In Exercise 5 (and Lemma 1) of 246A Notes 4 we already observed some links between complex analysis on the disk (or annulus) and Fourier series on the unit circle:

• (i) Functions ${f}$ that are holomorphic on a disk ${\{ |z| < R \}}$ are expressed by a convergent Fourier series (and also Taylor series) ${f(re^{i\theta}) = \sum_{n=0}^\infty r^n a_n e^{in\theta}}$ for ${0 \leq r < R}$ (so in particular ${a_n = \frac{1}{n!} f^{(n)}(0)}$), where

$\displaystyle \limsup_{n \rightarrow +\infty} |a_n|^{1/n} \leq \frac{1}{R}; \ \ \ \ \ (1)$

conversely, every infinite sequence ${(a_n)_{n=0}^\infty}$ of coefficients obeying (1) arises from such a function ${f}$.
• (ii) Functions ${f}$ that are holomorphic on an annulus ${\{ r_- < |z| < r_+ \}}$ are expressed by a convergent Fourier series (and also Laurent series) ${f(re^{i\theta}) = \sum_{n=-\infty}^\infty r^n a_n e^{in\theta}}$, where

$\displaystyle \limsup_{n \rightarrow +\infty} |a_n|^{1/n} \leq \frac{1}{r_+}; \limsup_{n \rightarrow -\infty} |a_n|^{1/|n|} \leq \frac{1}{r_-}; \ \ \ \ \ (2)$

conversely, every doubly infinite sequence ${(a_n)_{n=-\infty}^\infty}$ of coefficients obeying (2) arises from such a function ${f}$.
• (iii) In the situation of (ii), there is a unique decomposition ${f = f_1 + f_2}$ where ${f_1}$ extends holomorphically to ${\{ z: |z| < r_+\}}$, and ${f_2}$ extends holomorphically to ${\{ z: |z| > r_-\}}$ and goes to zero at infinity, and are given by the formulae

$\displaystyle f_1(z) = \sum_{n=0}^\infty a_n z^n = \frac{1}{2\pi i} \int_\gamma \frac{f(w)}{w-z}\ dw$

where ${\gamma}$ is any anticlockwise contour in ${\{ z: |z| < r_+\}}$ enclosing ${z}$, and and

$\displaystyle f_2(z) = \sum_{n=-\infty}^{-1} a_n z^n = - \frac{1}{2\pi i} \int_\gamma \frac{f(w)}{w-z}\ dw$

where ${\gamma}$ is any anticlockwise contour in ${\{ z: |z| > r_-\}}$ enclosing ${0}$ but not ${z}$.
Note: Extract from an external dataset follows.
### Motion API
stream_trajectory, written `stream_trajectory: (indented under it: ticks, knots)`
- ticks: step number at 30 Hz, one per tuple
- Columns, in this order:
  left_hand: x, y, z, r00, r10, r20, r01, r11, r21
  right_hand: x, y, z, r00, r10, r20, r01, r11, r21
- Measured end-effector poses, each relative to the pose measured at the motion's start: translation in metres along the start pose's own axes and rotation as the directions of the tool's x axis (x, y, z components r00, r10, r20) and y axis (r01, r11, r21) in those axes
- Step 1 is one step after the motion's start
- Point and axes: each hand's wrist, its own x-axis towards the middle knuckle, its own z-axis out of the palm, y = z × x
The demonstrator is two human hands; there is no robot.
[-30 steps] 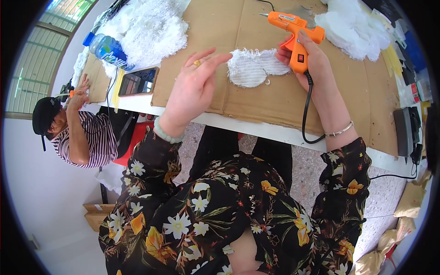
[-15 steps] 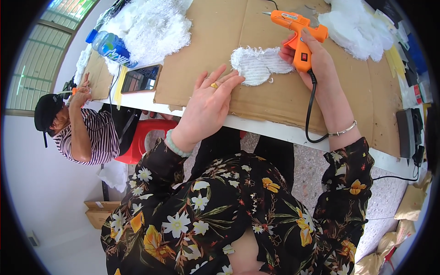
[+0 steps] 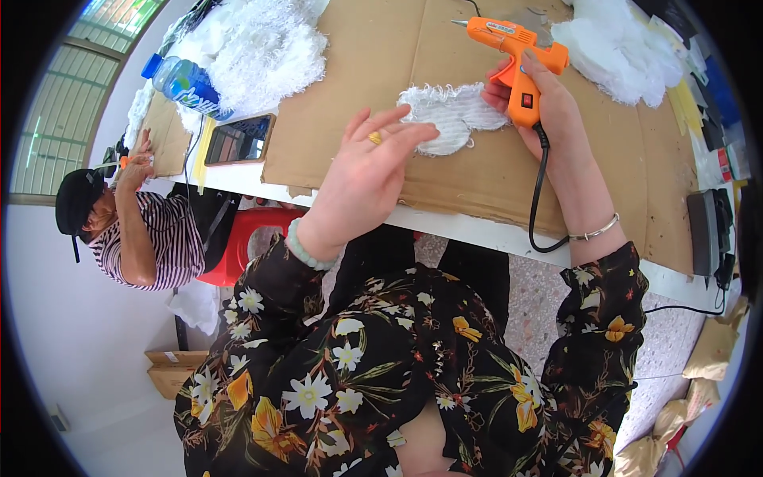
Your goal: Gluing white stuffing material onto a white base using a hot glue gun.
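An orange hot glue gun [image 3: 522, 75] is gripped in my right hand [image 3: 548, 103], its metal nozzle pointing to the far left and a black cord hanging from the handle. On the brown cardboard lies a small white fringed piece of fabric [image 3: 445, 119] with ribbed rows. My right fingertips come close to its right end; whether they touch it I cannot tell. My left hand [image 3: 367, 171], with a gold ring and a pale bead bracelet, hovers at the fabric's left edge. Its fingers are apart and hold nothing.
Cardboard [image 3: 350, 87] covers the white table. A phone [image 3: 240, 140], a blue-capped bottle [image 3: 187, 86] and a heap of white fringed fabric [image 3: 266, 52] lie at left; more white material [image 3: 620, 52] sits far right. A co-worker [image 3: 147, 222] in stripes sits at left. A grey device [image 3: 703, 230] stands right.
My left hand has lifted slightly off the fabric, its fingers bending and spreading more. My right hand and the glue gun stay nearly where they were.
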Motion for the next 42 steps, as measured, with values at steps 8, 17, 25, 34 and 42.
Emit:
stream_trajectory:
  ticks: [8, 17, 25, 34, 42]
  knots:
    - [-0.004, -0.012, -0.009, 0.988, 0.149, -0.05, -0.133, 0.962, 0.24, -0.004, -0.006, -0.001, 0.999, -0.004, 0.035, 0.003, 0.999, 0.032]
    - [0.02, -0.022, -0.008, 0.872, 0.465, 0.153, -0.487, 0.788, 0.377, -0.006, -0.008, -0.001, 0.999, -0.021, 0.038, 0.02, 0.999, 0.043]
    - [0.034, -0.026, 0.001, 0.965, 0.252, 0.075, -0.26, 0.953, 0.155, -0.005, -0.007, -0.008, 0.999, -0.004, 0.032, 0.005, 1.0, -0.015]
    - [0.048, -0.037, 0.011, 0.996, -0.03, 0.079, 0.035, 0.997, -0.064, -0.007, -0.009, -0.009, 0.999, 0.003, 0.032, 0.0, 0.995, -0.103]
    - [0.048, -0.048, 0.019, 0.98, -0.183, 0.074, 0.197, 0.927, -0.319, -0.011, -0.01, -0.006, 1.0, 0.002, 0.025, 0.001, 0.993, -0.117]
This connection lets us interpret various facts about Fourier series through the lens of complex analysis, at least for some special classes of Fourier series. For instance, the Fourier inversion formula ${a_n = \frac{1}{2\pi} \int_0^{2\pi} f(e^{i\theta}) e^{-in\theta}\ d\theta}$ becomes the Cauchy-type formula for the Laurent or Taylor coefficients of ${f}$, in the event that the coefficients are doubly infinite and obey (2) for some ${r_- < 1 < r_+}$, or singly infinite and obey (1) for some ${R > 1}$.
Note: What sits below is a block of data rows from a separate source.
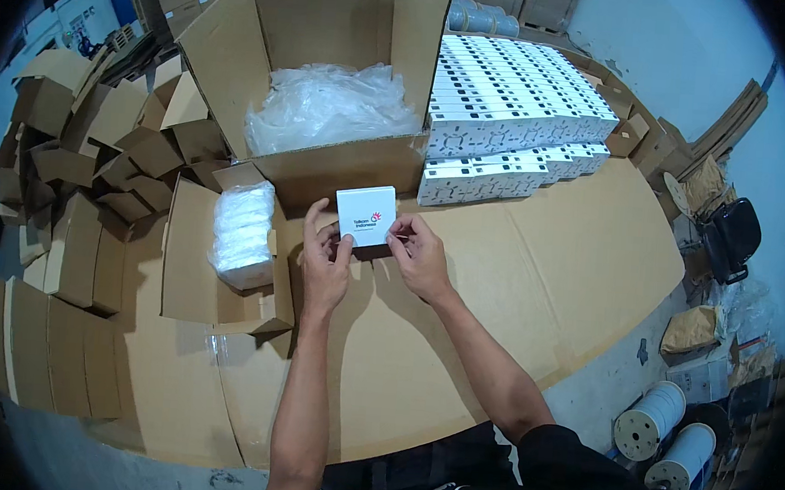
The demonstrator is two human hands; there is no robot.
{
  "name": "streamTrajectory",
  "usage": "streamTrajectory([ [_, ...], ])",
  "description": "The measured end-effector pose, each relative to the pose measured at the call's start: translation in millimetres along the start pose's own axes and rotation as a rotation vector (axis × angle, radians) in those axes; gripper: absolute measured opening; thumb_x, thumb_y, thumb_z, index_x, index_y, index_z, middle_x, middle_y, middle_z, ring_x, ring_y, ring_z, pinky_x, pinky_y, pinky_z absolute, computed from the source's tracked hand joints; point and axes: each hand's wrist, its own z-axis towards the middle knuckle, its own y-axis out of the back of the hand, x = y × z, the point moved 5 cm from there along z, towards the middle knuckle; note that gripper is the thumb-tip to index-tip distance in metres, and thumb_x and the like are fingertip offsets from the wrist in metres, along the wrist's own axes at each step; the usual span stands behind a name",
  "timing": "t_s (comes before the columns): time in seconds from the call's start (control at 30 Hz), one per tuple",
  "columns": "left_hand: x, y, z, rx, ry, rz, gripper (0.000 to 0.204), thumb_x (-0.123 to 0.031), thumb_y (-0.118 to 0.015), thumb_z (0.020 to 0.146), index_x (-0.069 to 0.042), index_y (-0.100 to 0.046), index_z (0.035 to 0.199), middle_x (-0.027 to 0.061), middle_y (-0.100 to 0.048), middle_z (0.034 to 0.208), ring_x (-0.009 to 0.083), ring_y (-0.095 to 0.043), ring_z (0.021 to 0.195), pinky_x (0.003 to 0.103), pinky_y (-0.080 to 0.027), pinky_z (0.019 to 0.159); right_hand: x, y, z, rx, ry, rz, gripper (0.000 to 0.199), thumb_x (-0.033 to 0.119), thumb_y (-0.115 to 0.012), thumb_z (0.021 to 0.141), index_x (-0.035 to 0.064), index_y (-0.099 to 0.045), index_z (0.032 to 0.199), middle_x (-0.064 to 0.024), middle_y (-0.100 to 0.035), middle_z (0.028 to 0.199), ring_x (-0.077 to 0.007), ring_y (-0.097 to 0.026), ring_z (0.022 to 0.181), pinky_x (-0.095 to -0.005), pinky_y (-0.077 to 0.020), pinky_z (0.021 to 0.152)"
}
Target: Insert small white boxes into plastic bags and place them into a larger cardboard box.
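Between my two hands is a square white box (pixel 365 216) with a small red mark and dark print on its face. My left hand (pixel 323 263) grips its left edge, thumb on the lower front corner. At the lower right corner, my right hand (pixel 421 258) pinches it between thumb and fingers. To the left stands an open cardboard carton (pixel 192 272) with a stack of plastic-wrapped items (pixel 244 235) inside. Behind my hands a large open cardboard box (pixel 343 164) holds a heap of clear plastic bags (pixel 334 104).
Rows of white patterned boxes (pixel 510 126) are stacked at the back right on the cardboard-covered table (pixel 537 255). Many open brown cartons (pixel 74 241) crowd the left side. A black chair (pixel 730 239) and cable spools (pixel 652 418) stand on the floor at right.
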Motion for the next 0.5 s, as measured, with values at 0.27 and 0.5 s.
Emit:
streamTrajectory([
  [0.27,-1.0,10.6,-5.7,0.056,0.039,0.361,0.038,-0.005,-0.062,0.095,-0.003,-0.052,0.132,0.0177,-0.069,0.116,0.0258,-0.067,0.109,0.039,-0.052,0.095,12.0,5.3,-0.4,-0.088,0.089,-0.325,0.032,-0.005,-0.067,0.088,-0.0005,-0.047,0.113,-0.0196,-0.067,0.099,-0.0319,-0.071,0.098,-0.039,-0.0547,0.086],
  [0.5,-4.5,10.3,-7.7,0.089,-0.017,0.463,0.038,-0.003,-0.063,0.093,-0.002,-0.053,0.13,0.0201,-0.07,0.116,0.0306,-0.069,0.109,0.042,-0.053,0.094,9.9,7.2,0.1,-0.027,0.049,-0.364,0.038,-0.005,-0.067,0.087,0.0007,-0.046,0.117,-0.023,-0.067,0.106,-0.0384,-0.069,0.103,-0.0447,-0.0541,0.089],
])
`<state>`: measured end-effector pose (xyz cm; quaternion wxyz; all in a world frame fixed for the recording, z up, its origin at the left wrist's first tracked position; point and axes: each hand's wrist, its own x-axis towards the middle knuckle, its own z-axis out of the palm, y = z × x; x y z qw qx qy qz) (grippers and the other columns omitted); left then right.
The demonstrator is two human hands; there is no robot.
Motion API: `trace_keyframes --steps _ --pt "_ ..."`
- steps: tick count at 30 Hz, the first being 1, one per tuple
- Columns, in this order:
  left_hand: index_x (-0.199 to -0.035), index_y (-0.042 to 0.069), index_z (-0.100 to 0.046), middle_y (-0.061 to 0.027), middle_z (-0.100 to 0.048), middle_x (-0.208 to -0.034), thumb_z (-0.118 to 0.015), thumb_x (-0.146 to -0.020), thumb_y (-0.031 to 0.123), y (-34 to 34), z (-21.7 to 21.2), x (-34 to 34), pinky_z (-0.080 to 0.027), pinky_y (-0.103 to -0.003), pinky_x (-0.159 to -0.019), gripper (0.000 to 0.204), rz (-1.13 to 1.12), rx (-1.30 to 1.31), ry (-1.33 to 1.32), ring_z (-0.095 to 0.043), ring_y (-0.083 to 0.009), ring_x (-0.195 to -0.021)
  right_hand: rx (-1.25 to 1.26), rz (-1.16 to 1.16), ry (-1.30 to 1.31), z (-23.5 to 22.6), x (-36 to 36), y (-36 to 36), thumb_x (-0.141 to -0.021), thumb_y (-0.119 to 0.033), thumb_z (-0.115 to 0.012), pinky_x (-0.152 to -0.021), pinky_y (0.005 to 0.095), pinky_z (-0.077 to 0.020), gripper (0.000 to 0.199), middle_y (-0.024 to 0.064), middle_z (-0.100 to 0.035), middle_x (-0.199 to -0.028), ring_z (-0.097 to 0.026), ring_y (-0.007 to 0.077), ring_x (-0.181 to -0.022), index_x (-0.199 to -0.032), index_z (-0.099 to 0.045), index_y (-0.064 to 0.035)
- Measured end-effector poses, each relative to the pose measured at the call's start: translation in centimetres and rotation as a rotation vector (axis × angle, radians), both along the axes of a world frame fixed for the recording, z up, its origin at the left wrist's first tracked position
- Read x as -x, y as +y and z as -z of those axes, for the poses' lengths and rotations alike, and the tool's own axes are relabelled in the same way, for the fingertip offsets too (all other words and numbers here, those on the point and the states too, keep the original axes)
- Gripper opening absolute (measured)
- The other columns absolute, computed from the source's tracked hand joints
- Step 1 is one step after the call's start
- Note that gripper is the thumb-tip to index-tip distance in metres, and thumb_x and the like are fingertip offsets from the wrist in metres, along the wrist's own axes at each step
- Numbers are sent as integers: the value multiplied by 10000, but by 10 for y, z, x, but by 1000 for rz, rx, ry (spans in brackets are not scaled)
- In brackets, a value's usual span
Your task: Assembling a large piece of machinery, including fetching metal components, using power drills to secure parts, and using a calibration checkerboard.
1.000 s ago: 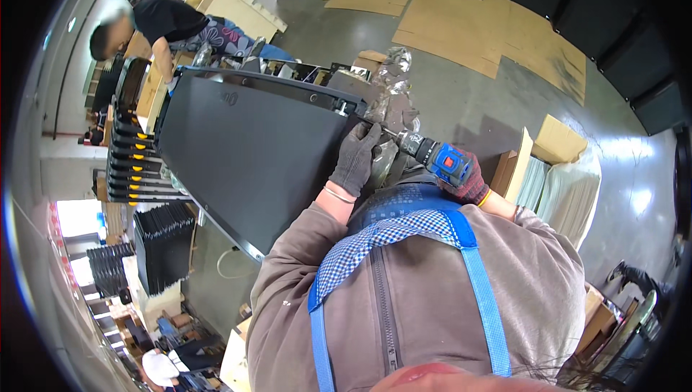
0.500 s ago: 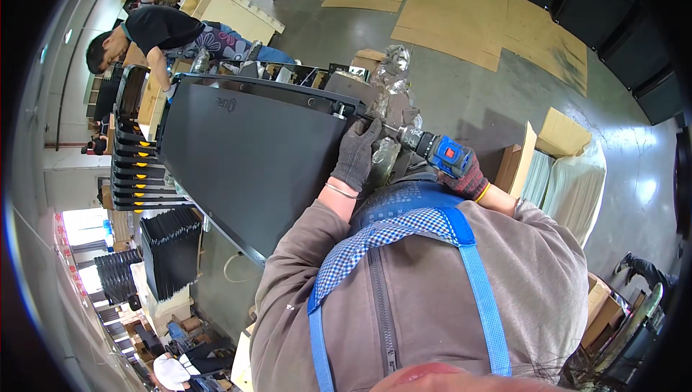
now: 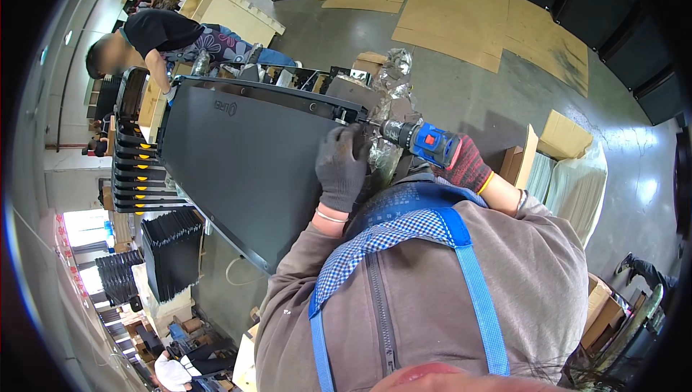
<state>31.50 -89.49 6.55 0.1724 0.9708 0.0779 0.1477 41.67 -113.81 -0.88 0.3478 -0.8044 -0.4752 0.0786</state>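
My right hand, in a dark red and black knit glove with a yellow cuff, grips a blue and black power drill. The drill's bit points left at the near right corner of a large dark grey panel, where a small metal fitting sits. My left hand, in a dark grey glove, rests at the panel's right edge just below that corner. Its thumb stands apart from its fingers, and nothing shows between them. The fingertips partly hide the panel's edge.
Crumpled clear plastic wrap lies beyond the drill. At the panel's far left a co-worker leans in with a hand on it. Stacked black frames stand left. An open cardboard box is on the right, and cardboard sheets cover the floor.
My left hand has drawn back and to the left from the bit's tip, its fingers parting. The drill and my right hand have shifted slightly left and up toward the panel corner.
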Motion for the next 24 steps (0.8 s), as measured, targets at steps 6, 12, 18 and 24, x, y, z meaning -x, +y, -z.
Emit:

It turns out that there are similar links between complex analysis on a half-plane (or strip) and Fourier integrals on the real line, which we will explore in these notes.

We first fix a normalisation for the Fourier transform. If ${f \in L^1({\bf R})}$ is an absolutely integrable function on the real line, we define its Fourier transform ${\hat f: {\bf R} \rightarrow {\bf C}}$ by the formula

$\displaystyle \hat f(\xi) := \int_{\bf R} f(x) e^{-2\pi i x \xi}\ dx. \ \ \ \ \ (3)$

From the dominated convergence theorem ${\hat f}$ will be a bounded continuous function; from the Riemann-Lebesgue lemma it also decays to zero as ${\xi \rightarrow \pm \infty}$. My choice to place the ${2\pi}$ in the exponent is a personal preference (it is slightly more convenient for some harmonic analysis formulae such as the identities (4), (5), (6) below), though in the complex analysis and PDE literature there are also some slight advantages in omitting this factor. In any event it is not difficult to adapt the discussion in this notes for other choices of normalisation. It is of interest to extend the Fourier transform beyond the ${L^1({\bf R})}$ class into other function spaces, such as ${L^2({\bf R})}$ or the space of tempered distributions, but we will not pursue this direction here; see for instance these lecture notes of mine for a treatment.

Exercise 1 (Fourier transform of Gaussian) If ${a}$ is a coplex number with ${\mathrm{Re} a>0}$ and ${f}$ is the Gaussian function ${f(x) := e^{-\pi a x^2}}$, show that the Fourier transform ${\hat f}$ is given by the Gaussian ${\hat f(\xi) = a^{-1/2} e^{-\pi \xi^2/a}}$, where we use the standard branch for ${a^{-1/2}}$.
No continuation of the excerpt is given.